:: YOUR INSTRUCTIONS ::
Among the entries below, count the lines with "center" in them and state the total without comment.

:: EXERCISE MATERIALS ::

=== Begin Enclosure ===

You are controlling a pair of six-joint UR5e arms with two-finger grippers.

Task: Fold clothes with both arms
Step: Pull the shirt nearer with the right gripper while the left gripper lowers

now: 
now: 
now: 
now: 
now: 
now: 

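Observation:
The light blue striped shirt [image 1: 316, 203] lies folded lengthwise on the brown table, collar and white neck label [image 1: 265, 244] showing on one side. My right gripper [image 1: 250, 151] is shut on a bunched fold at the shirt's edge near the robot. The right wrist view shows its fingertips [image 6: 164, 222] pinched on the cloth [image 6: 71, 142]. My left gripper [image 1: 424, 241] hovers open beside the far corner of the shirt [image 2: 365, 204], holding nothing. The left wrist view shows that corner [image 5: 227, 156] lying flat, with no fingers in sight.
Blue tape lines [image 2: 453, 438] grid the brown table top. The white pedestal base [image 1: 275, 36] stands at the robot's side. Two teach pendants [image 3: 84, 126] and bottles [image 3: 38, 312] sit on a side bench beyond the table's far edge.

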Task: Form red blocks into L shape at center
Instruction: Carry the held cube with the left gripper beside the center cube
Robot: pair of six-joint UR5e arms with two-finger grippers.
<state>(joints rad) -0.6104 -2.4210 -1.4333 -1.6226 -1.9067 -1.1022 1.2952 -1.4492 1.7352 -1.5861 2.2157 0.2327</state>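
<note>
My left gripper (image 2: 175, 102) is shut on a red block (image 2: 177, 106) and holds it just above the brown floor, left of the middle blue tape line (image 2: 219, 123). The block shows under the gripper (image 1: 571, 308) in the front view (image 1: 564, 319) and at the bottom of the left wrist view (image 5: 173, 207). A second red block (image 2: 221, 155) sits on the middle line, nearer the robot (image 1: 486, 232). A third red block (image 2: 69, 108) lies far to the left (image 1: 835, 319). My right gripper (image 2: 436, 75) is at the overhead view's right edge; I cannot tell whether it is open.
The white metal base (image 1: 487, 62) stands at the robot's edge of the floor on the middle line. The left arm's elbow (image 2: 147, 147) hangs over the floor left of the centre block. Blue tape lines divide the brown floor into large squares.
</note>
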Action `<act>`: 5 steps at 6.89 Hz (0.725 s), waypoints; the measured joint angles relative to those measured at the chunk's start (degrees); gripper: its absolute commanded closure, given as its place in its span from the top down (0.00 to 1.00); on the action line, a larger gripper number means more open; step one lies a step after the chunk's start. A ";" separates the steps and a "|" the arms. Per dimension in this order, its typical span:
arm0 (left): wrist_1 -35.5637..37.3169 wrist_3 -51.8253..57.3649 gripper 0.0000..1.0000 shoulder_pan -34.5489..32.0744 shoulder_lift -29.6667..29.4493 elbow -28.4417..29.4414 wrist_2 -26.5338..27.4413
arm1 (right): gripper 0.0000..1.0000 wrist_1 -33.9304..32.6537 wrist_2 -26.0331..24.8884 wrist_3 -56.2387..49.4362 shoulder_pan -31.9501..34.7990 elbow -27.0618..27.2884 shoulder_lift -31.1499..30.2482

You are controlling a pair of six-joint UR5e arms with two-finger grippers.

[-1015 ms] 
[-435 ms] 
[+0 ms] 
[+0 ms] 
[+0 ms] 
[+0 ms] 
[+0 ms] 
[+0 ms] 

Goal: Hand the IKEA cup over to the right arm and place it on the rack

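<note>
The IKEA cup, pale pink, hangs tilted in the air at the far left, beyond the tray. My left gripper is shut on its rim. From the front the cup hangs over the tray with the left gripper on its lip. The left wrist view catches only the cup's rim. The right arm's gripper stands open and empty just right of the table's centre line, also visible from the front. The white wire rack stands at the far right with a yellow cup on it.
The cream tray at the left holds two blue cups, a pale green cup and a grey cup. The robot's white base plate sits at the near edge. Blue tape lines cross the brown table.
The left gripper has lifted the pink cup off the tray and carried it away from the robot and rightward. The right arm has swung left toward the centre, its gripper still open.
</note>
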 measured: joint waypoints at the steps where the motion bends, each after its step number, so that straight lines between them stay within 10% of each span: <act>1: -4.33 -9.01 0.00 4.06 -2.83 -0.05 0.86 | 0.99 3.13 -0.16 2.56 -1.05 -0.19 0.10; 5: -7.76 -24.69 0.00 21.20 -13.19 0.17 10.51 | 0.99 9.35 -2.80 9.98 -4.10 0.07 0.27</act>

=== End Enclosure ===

:: TASK ANSWER ::
2